YOUR GOAL → Could you give back the whole listing exactly as written?

[SOURCE MATERIAL Boundary: Start]

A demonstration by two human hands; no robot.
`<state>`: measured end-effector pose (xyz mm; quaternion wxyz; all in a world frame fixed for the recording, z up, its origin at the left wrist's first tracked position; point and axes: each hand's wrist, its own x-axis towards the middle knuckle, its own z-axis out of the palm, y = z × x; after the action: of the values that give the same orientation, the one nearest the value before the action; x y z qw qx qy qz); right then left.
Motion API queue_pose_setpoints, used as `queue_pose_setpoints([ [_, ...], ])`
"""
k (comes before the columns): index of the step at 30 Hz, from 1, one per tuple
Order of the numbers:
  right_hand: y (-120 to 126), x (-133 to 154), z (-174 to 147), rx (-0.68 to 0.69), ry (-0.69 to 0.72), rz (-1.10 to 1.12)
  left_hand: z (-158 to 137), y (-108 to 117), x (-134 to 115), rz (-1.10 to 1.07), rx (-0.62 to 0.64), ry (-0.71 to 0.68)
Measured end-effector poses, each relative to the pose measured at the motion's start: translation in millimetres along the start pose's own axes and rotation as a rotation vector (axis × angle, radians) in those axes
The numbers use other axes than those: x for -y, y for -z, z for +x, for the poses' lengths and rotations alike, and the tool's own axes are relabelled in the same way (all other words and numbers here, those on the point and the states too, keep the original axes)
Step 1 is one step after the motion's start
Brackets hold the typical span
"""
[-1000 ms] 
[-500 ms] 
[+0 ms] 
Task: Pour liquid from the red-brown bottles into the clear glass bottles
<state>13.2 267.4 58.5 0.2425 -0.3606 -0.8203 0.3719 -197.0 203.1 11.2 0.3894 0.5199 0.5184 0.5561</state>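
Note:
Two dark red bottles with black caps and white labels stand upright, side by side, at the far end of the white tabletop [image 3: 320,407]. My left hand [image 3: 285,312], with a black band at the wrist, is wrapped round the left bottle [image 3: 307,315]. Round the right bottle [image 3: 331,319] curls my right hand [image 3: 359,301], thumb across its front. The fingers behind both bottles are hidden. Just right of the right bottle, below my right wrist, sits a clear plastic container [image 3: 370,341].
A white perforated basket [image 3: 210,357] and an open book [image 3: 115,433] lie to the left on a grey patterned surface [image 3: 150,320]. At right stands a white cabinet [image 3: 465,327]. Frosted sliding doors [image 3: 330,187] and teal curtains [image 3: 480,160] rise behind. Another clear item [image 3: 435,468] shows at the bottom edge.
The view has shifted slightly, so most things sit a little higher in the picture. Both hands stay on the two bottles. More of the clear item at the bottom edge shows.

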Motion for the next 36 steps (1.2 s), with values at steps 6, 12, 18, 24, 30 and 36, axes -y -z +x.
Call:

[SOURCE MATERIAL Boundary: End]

SOLUTION →
A demonstration by two human hands; no robot.
`<state>`: measured end-effector pose (xyz mm; quaternion wxyz; all in a world frame fixed for the recording, z up, its origin at the left wrist's first tracked position; point and axes: each hand's wrist, its own x-axis towards the middle knuckle, its own z-axis out of the palm, y = z × x; after the action: of the values that give the same orientation, the one nearest the value before the action; x y z qw qx qy qz); right then left.
Motion API queue_pose_setpoints, used as `queue_pose_setpoints([ [_, ...], ])`
"""
k (comes before the columns): index of the step at 30 Hz, from 1, one per tuple
Order of the numbers:
  right_hand: y (-120 to 126), x (-133 to 154), z (-174 to 147), rx (-0.68 to 0.69), ry (-0.69 to 0.72), rz (-1.10 to 1.12)
  left_hand: z (-158 to 137), y (-108 to 117), x (-134 to 115), rz (-1.10 to 1.07), rx (-0.62 to 0.64), ry (-0.71 to 0.68)
Measured end-effector poses, each relative to the pose measured at the motion's start: translation in millimetres along the start pose's own axes and rotation as a rotation vector (axis × angle, radians) in those axes
The numbers use other axes than those: x for -y, y for -z, z for +x, for the poses' lengths and rotations alike, and the tool's own axes are relabelled in the same way (all other words and numbers here, those on the point and the states too, keep the original axes)
Step 1 is one step after the motion's start
Brackets hold the typical span
"""
[-1000 ms] 
[-500 ms] 
[+0 ms] 
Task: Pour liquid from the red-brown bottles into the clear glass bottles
<state>13.2 267.4 58.5 0.2425 -0.3606 -0.8203 0.3719 -197.0 203.1 11.2 0.3894 0.5199 0.5184 0.5561</state>
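Note:
Two dark red bottles with black caps and white labels stand upright, side by side, at the far end of the white tabletop [image 3: 320,407]. My left hand [image 3: 285,312], with a black band at the wrist, is wrapped round the left bottle [image 3: 307,315]. Round the right bottle [image 3: 331,319] curls my right hand [image 3: 359,301], thumb across its front. The fingers behind both bottles are hidden. Just right of the right bottle, below my right wrist, sits a clear plastic container [image 3: 370,341].
A white perforated basket [image 3: 210,357] and an open book [image 3: 115,433] lie to the left on a grey patterned surface [image 3: 150,320]. At right stands a white cabinet [image 3: 465,327]. Frosted sliding doors [image 3: 330,187] and teal curtains [image 3: 480,160] rise behind. Another clear item [image 3: 435,468] shows at the bottom edge.
The view has shifted slightly, so most things sit a little higher in the picture. Both hands stay on the two bottles. More of the clear item at the bottom edge shows.
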
Motion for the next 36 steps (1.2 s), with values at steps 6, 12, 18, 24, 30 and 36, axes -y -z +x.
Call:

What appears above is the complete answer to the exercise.